Si nous assistons depuis les dernières années à une médiatisation des problématiques que vivent les travailleurs étrangers temporaires sur les fermes horticoles du Québec, la question de la main-d’œuvre agricole et horticole œuvrant dans la province n’a été que peu abordée dans la littérature scientifique. Les quelques travaux effectués jusqu’à présent se sont en effet concentrés sur des aspects relativement restreints du travail agricole ou horticole tels que les problématiques touchant les travailleurs immigrants ou migrants, et les dimensions juridiques ou économiques de ces emplois. Certains de ces travaux suggèrent cependant que les problématiques de main-d’œuvre observées actuellement dans le secteur seraient en partie attribuables à la façon dont le travail agricole et horticole est géré.
Ce constat, de même que le manque de perspective holistique sur le sujet du travail agricole et horticole, nous ont amenée à conduire une recherche construite à partir d’un modèle systémique des relations industrielles, dans une perspective socio-historique. Ce procédé nous a permis de retracer la genèse du système de relations préindustrielles et industrielles du secteur agricole et du sous-secteur horticole dans le but de comprendre les enjeux contemporains concernant la gestion de sa main-d’œuvre.

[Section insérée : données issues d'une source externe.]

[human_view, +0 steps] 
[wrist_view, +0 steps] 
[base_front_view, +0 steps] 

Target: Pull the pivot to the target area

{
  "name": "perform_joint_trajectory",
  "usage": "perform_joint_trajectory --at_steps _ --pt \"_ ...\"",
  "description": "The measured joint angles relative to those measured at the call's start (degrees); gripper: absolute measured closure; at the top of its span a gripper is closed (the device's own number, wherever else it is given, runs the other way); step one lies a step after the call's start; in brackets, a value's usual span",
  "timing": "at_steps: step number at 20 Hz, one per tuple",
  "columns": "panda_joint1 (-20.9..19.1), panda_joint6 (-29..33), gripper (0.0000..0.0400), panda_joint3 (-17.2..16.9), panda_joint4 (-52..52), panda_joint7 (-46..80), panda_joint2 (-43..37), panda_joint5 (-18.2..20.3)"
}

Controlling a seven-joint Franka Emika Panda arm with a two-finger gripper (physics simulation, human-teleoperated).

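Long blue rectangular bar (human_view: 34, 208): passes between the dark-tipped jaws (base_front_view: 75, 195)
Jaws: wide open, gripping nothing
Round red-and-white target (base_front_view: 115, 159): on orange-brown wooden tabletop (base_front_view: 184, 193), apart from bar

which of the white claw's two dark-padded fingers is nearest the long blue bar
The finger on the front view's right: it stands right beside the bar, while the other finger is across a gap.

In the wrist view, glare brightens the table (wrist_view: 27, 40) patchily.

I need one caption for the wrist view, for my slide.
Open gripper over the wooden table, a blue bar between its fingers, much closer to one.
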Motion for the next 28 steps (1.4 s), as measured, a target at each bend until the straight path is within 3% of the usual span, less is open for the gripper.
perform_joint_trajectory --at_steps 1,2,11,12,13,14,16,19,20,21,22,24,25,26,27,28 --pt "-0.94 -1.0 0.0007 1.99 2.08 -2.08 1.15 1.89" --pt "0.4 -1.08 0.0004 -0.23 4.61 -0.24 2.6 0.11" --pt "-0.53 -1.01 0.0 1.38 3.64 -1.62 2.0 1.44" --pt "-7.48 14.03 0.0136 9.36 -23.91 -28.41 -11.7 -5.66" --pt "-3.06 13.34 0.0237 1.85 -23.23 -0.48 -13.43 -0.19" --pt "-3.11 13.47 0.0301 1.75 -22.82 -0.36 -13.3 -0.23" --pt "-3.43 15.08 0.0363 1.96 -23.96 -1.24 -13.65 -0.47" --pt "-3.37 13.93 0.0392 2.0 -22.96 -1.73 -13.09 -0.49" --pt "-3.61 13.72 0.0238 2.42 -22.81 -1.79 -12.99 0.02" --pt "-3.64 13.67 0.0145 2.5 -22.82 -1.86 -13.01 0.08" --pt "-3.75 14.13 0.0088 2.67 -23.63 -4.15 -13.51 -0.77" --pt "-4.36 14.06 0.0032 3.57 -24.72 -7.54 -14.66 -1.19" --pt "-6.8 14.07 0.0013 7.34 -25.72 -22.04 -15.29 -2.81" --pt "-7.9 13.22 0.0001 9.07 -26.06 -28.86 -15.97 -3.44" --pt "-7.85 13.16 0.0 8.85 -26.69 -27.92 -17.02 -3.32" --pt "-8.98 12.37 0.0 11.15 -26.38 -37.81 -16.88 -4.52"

En reconstruisant le système à l’intérieur de trois grandes périodes historiques s’étalant de 1638 à 2010, nous avons été à même de comprendre comment le système a géré sa main-d’œuvre et quelles ont été les répercussions de cette gestion sur les différents éléments du système au cours de la période contemporaine.
Nos résultats indiquent que si le système a évolué sur plusieurs aspects, il a depuis ses débuts mis en place une gestion axée sur la limitation des coûts de la main-d’œuvre et la rétention d’un personnel difficile à conserver en raison des conditions difficiles qui prévalent dans le secteur. L’État s’est généralement positionné de façon à faciliter ces stratégies, favorisant d’abord une gestion autarcique de la main-d’œuvre par le système, puis une forme d’autorégulation assistée du système. Ce dernier a ainsi pu faire appel à une main-d’œuvre qui répondait en grande partie à l’approche qu’adoptaient les employeurs et leurs représentants. La période contemporaine a vu le système adopter de nouvelles façons de gérer la main-d’œuvre. Les acteurs se sont multipliés afin de mettre en œuvre cette nouvelle gestion de la main-d’œuvre de plus en plus formalisée et complexe. En réponse aux stratégies des acteurs patronaux, cependant, des acteurs dont l’objectif est la défense des intérêts des travailleurs se sont eux aussi multipliés, contribuant à bouleverser l’équilibre traditionnel des pouvoirs dans le système et à en modifier les règles.
Le système se trouve donc actuellement à la croisée des chemins. Sa stabilité et sa viabilité à long terme sont de plus en plus remises en question. Dans cette optique, il pourrait être amené à revoir ses stratégies et ses règles dans une perspective plus globale, en mettant à profit l’important potentiel de régénération que possèdent les nouveaux acteurs du système.
Mots-clés : Agriculture québécoise, système de relations industrielles, travailleurs agricoles, travailleurs horticoles, gestion de la main-d’œuvre agricole et horticole.